[Dataset items]
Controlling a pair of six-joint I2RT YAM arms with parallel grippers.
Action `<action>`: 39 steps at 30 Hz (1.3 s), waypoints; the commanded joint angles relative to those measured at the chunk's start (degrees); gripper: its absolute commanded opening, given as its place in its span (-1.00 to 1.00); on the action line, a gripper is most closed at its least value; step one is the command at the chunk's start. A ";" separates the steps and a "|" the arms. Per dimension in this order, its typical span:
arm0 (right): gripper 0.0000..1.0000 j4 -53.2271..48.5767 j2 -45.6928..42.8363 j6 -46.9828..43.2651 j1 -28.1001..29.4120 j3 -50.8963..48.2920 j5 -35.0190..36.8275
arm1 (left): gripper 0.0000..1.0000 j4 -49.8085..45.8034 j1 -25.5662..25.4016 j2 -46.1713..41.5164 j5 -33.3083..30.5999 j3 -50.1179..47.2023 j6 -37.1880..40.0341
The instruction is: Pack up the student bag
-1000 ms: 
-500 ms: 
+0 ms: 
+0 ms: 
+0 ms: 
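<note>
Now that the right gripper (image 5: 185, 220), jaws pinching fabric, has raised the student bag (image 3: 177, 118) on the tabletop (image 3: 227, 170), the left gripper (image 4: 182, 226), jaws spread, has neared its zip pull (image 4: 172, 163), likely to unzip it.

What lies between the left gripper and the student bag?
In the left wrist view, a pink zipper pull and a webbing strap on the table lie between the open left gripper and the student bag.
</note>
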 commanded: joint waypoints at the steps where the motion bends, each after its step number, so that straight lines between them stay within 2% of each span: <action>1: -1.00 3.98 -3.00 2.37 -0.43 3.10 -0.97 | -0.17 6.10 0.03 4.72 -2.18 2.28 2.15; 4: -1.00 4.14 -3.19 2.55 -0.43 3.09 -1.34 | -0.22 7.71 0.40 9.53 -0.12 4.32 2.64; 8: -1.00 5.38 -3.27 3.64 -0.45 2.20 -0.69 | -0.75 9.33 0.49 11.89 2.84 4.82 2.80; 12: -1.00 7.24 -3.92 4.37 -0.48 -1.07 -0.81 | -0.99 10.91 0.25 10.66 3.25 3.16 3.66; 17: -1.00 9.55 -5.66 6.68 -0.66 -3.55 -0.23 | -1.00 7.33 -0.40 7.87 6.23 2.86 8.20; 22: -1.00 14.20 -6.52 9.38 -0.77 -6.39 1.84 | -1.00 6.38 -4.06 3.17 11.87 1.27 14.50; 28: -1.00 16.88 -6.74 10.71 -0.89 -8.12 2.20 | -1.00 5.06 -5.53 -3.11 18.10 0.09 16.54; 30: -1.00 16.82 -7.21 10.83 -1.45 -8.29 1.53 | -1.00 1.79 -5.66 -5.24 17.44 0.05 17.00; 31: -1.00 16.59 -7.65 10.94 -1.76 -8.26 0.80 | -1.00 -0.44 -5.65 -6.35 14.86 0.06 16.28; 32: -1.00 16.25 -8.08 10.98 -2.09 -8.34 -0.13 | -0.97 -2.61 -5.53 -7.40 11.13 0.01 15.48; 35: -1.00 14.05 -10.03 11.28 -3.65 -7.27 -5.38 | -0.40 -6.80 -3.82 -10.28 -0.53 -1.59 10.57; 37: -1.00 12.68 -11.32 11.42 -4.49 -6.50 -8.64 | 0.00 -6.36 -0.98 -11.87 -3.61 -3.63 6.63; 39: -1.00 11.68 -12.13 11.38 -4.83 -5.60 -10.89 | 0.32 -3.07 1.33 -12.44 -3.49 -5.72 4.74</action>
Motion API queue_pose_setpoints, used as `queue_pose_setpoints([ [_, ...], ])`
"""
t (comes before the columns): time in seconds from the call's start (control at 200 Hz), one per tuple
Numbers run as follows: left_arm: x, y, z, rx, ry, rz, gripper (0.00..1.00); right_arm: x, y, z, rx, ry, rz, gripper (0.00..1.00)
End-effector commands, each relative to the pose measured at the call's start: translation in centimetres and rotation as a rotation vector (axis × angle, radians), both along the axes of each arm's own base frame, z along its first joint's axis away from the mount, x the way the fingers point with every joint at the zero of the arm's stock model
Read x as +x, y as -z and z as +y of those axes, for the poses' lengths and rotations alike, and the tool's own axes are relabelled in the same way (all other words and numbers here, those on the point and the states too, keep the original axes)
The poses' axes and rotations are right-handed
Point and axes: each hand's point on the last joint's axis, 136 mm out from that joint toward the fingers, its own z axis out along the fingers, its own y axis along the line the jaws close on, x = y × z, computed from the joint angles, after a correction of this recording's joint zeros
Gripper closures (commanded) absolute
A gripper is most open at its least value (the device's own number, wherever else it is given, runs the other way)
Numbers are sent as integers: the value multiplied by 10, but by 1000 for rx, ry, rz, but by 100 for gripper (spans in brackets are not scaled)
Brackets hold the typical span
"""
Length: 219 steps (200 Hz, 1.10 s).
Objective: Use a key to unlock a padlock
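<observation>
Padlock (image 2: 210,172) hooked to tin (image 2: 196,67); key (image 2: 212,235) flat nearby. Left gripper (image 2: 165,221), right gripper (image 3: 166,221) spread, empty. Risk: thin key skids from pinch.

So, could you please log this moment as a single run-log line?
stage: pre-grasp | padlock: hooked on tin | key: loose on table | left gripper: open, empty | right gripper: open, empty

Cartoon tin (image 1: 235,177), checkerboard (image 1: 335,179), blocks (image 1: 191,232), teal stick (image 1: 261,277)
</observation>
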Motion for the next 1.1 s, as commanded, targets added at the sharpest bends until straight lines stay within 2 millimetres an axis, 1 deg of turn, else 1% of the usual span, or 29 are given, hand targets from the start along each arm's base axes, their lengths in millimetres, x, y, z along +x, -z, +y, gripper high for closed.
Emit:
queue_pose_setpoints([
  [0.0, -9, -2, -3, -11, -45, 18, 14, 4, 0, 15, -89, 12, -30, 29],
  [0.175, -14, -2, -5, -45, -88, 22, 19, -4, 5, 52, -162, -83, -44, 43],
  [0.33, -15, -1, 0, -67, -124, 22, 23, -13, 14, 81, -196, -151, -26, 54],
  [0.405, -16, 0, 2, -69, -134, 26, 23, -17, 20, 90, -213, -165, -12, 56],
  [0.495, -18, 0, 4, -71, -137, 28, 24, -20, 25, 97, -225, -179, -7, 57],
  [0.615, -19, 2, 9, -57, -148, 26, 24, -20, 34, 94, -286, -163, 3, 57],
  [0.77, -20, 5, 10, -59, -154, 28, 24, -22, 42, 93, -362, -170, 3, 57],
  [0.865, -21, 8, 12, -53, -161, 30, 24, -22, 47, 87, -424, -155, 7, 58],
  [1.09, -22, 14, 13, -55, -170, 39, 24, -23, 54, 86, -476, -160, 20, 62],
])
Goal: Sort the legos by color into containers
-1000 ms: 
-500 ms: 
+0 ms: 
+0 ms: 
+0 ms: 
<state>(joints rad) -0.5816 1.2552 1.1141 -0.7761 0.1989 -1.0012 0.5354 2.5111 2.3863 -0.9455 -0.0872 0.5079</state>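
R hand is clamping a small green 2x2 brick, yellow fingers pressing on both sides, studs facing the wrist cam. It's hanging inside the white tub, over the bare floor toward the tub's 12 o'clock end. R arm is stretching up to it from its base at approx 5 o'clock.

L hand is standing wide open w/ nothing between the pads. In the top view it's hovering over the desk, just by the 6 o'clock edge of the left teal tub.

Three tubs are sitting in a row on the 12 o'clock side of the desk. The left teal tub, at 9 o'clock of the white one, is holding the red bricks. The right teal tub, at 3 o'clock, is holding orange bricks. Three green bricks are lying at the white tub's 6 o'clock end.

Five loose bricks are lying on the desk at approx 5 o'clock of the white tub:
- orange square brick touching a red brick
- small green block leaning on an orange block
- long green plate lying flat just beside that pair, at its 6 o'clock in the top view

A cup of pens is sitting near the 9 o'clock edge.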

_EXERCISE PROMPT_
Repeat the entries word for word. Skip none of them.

_RESPONSE TO THE EXERCISE_
Controlling a pair of six-joint I2RT YAM arms with parallel grippers.
Action `<action>`: 39 steps at 30 Hz (1.3 s), waypoints; the commanded joint angles relative to those measured at the chunk's start (degrees); gripper: its absolute commanded opening, given as its place in its span (-1.00 to 1.00); on the action line, a gripper is most closed at its least value; step one is the command at the chunk's start. A ";" separates the steps and a "|" the arms. Per dimension in this order, its typical span:
arm0 (right): gripper 0.0000..1.0000 j4 -53.2271..48.5767 j2 -45.6928..42.8363 j6 -46.9828..43.2651 j1 -28.1001..29.4120 j3 -50.8963..48.2920 j5 -35.0190..36.8275
arm1 (left): gripper 0.0000..1.0000 j4 -49.8085..45.8034 j1 -25.5662..25.4016 j2 -46.1713..41.5164 j5 -33.3083..30.5999 j3 -50.1179..47.2023 j6 -37.1880..40.0341
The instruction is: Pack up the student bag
-1000 ms: 
-500 ms: 
+0 ms: 
+0 ms: 
+0 ms: 
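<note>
Now that the right gripper (image 5: 185, 220), jaws pinching fabric, has raised the student bag (image 3: 177, 118) on the tabletop (image 3: 227, 170), the left gripper (image 4: 182, 226), jaws spread, has neared its zip pull (image 4: 172, 163), likely to unzip it.

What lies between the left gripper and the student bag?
In the left wrist view, a pink zipper pull and a webbing strap on the table lie between the open left gripper and the student bag.
</note>
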 commanded: joint waypoints at the steps where the motion bends, each after its step number, so that straight lines between them stay within 2% of each span: <action>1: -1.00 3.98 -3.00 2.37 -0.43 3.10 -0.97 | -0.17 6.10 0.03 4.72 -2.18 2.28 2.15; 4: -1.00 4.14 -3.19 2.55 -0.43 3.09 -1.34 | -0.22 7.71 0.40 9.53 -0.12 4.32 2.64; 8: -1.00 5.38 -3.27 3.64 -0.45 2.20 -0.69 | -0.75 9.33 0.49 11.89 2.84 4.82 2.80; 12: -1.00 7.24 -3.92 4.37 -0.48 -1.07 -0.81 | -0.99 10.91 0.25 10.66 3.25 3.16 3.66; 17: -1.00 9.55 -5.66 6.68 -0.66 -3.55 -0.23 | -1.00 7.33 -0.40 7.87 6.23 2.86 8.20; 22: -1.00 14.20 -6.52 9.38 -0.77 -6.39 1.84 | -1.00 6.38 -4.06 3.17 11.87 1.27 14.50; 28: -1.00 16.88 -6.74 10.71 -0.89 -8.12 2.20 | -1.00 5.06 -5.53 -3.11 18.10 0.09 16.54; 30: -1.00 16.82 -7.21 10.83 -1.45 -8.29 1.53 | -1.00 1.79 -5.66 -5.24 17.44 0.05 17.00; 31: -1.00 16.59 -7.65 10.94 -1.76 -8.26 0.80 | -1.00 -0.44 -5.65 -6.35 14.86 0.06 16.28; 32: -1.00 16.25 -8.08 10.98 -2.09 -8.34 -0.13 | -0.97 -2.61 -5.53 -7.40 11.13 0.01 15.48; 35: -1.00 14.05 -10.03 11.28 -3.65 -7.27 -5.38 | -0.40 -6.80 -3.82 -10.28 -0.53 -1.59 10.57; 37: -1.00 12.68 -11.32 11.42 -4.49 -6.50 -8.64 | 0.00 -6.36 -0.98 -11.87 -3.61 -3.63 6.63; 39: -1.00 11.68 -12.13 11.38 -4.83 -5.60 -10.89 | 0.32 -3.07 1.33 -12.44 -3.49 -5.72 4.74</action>
Motion API queue_pose_setpoints, used as `queue_pose_setpoints([ [_, ...], ])`
"""
t (comes before the columns): time in seconds from the call's start (control at 200 Hz), one per tuple
Numbers run as follows: left_arm: x, y, z, rx, ry, rz, gripper (0.00..1.00); right_arm: x, y, z, rx, ry, rz, gripper (0.00..1.00)
End-effector commands, each relative to the pose measured at the call's start: translation in centimetres and rotation as a rotation vector (axis × angle, radians), both along the axes of each arm's own base frame, z along its first joint's axis away from the mount, x the way the fingers point with every joint at the zero of the arm's stock model
Read x as +x, y as -z and z as +y of those axes, for the poses' lengths and rotations alike, and the tool's own axes are relabelled in the same way (all other words and numbers here, those on the point and the states too, keep the original axes)
The poses' axes and rotations are right-handed
Point and axes: each hand's point on the last joint's axis, 136 mm out from that joint toward the fingers, its own z axis out along the fingers, its own y axis along the line the jaws close on, x = y × z, computed from the joint angles, after a correction of this recording's joint zeros
Gripper closures (commanded) absolute
A gripper is most open at its least value (the device's own number, wherever else it is given, runs the other way)
Numbers are sent as integers: the value multiplied by 10, but by 1000 for rx, ry, rz, but by 100 for gripper (spans in brackets are not scaled)
Brackets hold the typical span
"""
Length: 219 steps (200 Hz, 1.10 s).
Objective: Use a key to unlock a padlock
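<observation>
Padlock (image 2: 210,172) hooked to tin (image 2: 196,67); key (image 2: 212,235) flat nearby. Left gripper (image 2: 165,221), right gripper (image 3: 166,221) spread, empty. Risk: thin key skids from pinch.

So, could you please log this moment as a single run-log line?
stage: pre-grasp | padlock: hooked on tin | key: loose on table | left gripper: open, empty | right gripper: open, empty

Cartoon tin (image 1: 235,177), checkerboard (image 1: 335,179), blocks (image 1: 191,232), teal stick (image 1: 261,277)
</observation>
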Motion for the next 1.1 s, as commanded, targets added at the sharpest bends until straight lines stay within 2 millimetres an axis, 1 deg of turn, else 1% of the usual span, or 29 are given, hand targets from the start along each arm's base axes, their lengths in millimetres, x, y, z along +x, -z, +y, gripper high for closed.
Emit:
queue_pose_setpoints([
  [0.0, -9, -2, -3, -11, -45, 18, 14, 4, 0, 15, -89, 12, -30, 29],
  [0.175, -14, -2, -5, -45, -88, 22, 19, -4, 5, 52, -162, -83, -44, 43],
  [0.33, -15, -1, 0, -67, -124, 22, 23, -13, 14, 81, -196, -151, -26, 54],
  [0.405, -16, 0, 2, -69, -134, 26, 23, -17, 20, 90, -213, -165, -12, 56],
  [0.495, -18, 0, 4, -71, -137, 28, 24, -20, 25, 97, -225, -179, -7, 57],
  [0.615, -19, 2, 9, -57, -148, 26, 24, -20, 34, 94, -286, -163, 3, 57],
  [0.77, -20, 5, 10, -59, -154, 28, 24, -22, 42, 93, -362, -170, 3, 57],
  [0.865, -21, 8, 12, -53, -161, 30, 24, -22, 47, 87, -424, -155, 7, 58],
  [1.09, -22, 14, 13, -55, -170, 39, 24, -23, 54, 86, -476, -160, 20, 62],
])
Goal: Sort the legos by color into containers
-1000 ms: 
-500 ms: 
+0 ms: 
+0 ms: 
+0 ms: 
<state>(joints rad) -0.5816 1.2552 1.1141 -0.7761 0.1989 -1.0012 0.5354 2.5111 2.3863 -0.9455 -0.0872 0.5079</state>
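R hand is clamping a small green 2x2 brick, yellow fingers pressing on both sides, studs facing the wrist cam. It's hanging inside the white tub, over the bare floor toward the tub's 12 o'clock end. R arm is stretching up to it from its base at approx 5 o'clock.

L hand is standing wide open w/ nothing between the pads. In the top view it's hovering over the desk, just by the 6 o'clock edge of the left teal tub.

Three tubs are sitting in a row on the 12 o'clock side of the desk. The left teal tub, at 9 o'clock of the white one, is holding the red bricks. The right teal tub, at 3 o'clock, is holding orange bricks. Three green bricks are lying at the white tub's 6 o'clock end.

Five loose bricks are lying on the desk at approx 5 o'clock of the white tub:
- orange square brick touching a red brick
- small green block leaning on an orange block
- long green plate lying flat just beside that pair, at its 6 o'clock in the top view

A cup of pens is sitting near the 9 o'clock edge.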

Nothing else is part of this output.